Tiadanya teks suci (nash) ihwal Triutunggal dan terbatas serta globalnya redaksi yang berkaitan dengan ketuhanan Yesus Kristus, membuat orang-orang Kristen berupaya meluaskan terminologi Putra Bapa sehubungan dengan Yesus Kristus. Terminologi ini mereka ganti dari makna kiasan menjadi makna hakiki. Namun mereka berselisih paham tentang masalah ketuhanan Yesus Kristus hingga tiga abad lamanya. Pada awal abad keempat, seorang uskup Kristen terkemuka bernama Arius bangkit melawan keyakinan tentang ketuhanan Yesus Kristus dan berpolemik dengan kurang lebih 300 uskup yang diundang oleh Konstantinus, kaisar pertama orang Kristen, untuk datang ke kota Nicea Asia Minor (sekarang Iznik, Turki) tahun 325 M. Dari pertemuan itu, Konstantinus membentuk Konsili yang kemudian populer dengan nama Konsili Nicea.

Dalam Konsili ini, tercapai kata sepakat dengan suara mayoritas yang mendukung keilahian Kristus dan menolak pendapat Arius yang dipandang sebagai penghujatan.

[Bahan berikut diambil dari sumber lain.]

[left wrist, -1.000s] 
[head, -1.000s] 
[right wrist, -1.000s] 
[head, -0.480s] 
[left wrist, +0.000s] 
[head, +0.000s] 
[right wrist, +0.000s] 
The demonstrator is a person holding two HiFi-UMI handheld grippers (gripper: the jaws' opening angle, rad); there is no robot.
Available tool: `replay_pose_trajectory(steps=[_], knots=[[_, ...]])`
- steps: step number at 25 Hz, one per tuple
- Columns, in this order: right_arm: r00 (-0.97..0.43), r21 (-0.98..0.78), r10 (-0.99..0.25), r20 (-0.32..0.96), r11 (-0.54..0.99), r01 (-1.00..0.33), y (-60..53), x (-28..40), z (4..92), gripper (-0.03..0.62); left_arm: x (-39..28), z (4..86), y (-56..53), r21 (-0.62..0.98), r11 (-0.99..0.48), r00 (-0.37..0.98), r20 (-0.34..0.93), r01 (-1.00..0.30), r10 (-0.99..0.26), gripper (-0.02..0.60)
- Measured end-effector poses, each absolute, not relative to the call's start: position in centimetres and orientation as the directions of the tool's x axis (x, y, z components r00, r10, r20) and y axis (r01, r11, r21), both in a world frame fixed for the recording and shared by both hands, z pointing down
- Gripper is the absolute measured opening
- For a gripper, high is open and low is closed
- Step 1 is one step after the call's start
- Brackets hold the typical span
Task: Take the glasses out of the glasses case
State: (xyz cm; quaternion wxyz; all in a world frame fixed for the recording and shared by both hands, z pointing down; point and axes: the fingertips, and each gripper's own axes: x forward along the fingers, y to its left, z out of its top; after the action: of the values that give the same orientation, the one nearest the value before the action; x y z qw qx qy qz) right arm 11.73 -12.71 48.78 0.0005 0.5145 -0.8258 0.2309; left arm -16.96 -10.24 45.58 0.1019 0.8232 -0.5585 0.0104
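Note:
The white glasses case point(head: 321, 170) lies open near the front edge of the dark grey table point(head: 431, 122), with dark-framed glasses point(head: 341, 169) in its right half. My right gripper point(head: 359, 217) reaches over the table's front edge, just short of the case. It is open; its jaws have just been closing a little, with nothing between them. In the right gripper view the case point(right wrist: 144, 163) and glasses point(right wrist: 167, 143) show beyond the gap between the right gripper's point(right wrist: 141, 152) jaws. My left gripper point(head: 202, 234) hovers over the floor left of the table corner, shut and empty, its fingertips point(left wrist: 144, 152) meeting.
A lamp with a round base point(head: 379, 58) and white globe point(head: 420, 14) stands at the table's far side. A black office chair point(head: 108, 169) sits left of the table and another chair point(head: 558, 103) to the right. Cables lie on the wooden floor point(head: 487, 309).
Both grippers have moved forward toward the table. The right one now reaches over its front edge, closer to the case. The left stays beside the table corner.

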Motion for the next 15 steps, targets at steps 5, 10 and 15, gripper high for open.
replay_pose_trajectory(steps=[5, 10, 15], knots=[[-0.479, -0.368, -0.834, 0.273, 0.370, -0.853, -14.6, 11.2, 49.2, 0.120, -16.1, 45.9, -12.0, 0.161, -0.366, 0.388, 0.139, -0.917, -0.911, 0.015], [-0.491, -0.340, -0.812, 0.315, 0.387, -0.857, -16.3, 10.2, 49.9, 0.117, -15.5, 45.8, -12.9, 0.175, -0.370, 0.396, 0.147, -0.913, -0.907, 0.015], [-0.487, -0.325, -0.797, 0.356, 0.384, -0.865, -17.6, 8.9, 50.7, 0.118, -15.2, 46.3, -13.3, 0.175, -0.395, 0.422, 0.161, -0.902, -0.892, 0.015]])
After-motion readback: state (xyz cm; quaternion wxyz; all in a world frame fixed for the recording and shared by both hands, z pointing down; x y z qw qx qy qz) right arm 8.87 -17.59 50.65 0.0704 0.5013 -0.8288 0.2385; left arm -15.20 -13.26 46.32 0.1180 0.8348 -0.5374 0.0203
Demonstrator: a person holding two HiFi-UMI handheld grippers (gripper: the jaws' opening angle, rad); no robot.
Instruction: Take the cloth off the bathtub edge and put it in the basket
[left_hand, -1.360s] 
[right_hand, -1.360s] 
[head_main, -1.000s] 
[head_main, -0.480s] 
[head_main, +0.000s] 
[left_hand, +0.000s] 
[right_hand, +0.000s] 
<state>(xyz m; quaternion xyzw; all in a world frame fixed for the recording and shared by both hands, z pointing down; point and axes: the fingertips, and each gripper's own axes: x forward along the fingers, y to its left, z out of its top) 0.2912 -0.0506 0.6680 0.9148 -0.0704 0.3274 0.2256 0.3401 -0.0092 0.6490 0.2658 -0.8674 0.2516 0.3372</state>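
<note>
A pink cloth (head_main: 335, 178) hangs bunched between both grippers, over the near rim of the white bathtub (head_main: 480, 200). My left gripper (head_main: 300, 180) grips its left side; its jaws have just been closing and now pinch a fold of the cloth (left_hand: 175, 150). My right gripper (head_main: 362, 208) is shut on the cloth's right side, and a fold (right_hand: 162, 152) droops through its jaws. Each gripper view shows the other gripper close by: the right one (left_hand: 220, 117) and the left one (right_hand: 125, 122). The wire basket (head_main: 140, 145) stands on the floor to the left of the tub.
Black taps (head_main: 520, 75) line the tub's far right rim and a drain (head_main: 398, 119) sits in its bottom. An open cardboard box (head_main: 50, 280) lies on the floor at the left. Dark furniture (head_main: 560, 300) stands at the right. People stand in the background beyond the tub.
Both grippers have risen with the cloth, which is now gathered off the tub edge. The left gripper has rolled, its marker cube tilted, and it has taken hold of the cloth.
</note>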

Dalam resolusi Konsili yang umum dikenal dengan Kredo Nicea, kita membaca tentang Yesus Kristus yang digambarkan sebagai "Allah dari Allah, Terang dari Terang, Allah sejati dari Allah sejati," yang menyatakan keillahian-Nya. Walaupun semua terang bersumber dari alam, esensi dari terang itu dianggap identik, apapun bentuknya.Yesus Kristus dikatakan "diperanakkan, bukan dijadikan," menyatakan keabadianN-ya bersama Allah, dan menegaskannya dengan menyatakan perananNya dalam Penciptaan. Akhirnya, Yesus Kristus dikatakan "berasal dari substansi Sang Bapa,.... Dia turun untuk manusia dan menjelma menjadi manusia demi keselamatan (salvation) manusia... terkutuklah bagi orang-orang yang berkata bahwa suatu hari dia tidak ada atau sebelumnya tidak ada, atau berasal dari ketiadaan kemudian mengada, dan (demikian juga terkutuklah) bagi  orang-orang yang menyakui bahwa Dia berasal dari substansi atau genus lain, atau putra Bapa yang tercipta atau dapat berubah dan berganti.”

Akan tetapi, meskipun berdasarkan keputusan Konsili Nicea yang merumuskan resolusi berupa Kredo Nicea bahwa keyakinan terhadap konsep tritungga; sebagai prinsip seorang Kristian, namun mereka tetap saja masih ada orang-orang yang selalu menolak keyakinan terhadap konsep tersebut.

Meski berdasarkan keputusan Konsili Nicea yang merumuskan resolusi berupa Kredo Nicea yaitu keyakinan terhadap Tritunggal sebagai prinsip seorang Krisitian, namun tetap saja terdapat orang-orang yang senantiasa menolak keyakinan terhadap Tritunggal ini.

Tahun 1600, sebuah sekte bernama Unitarianisme muncul dan menolak ajaran konsep tritunggal. Dikarenakan mereka ini meyakini iman mereka terhadap tritunggal muncul akibat pengaruuh keyakinan lemah filosof Yunani dalam merumuskan kredo-kredo mereka.

Seorang berkebangsaan Spanyol yang bernama Michael Servetus Pemimpin gerakan Unitarianisme, yang menelaah secara cermat dan sangat serius pada Alkitab, khususnya pada Perjanjian Baru. Setelah itu. dengan mempelajari Alkitab secara rinci, ia menyimplkan bahwa konsep tritunggal yang disusun berdasarkan Kredo Nicea bagi orang-orang Kristen secara umum adalah perkara yang telah dikonfirmasi sebelumnya, dalam lembaran Kredo Nicea merupakan rekayasa Greja Katolik, mengajarkan kekufuran dan ajaran-ajaran palsu pada Alkitab yang telah mereka sepakat rubah-rubah. Dalam Alkitab (tulisnya) tritunggal tidak pernah disebutkan. Michael Servetus sendiri menulis buku yang berjudul "On the Errors of the Trinity" pada tahun 1531, dan setelah ia membuat buku tersebut, ia menjadi sasaran utama Inkuisisi. Agama kristen yang menetapkan konsep trinitas berdatangan dan menuai kecaman hebat dan mengkafirkan kaum Protestan dan Katolik. Akan tetapi, penganut keyakinan ini (Unitarianism), tetap saja memiliki pengikut hingga pada masa sekarang ini.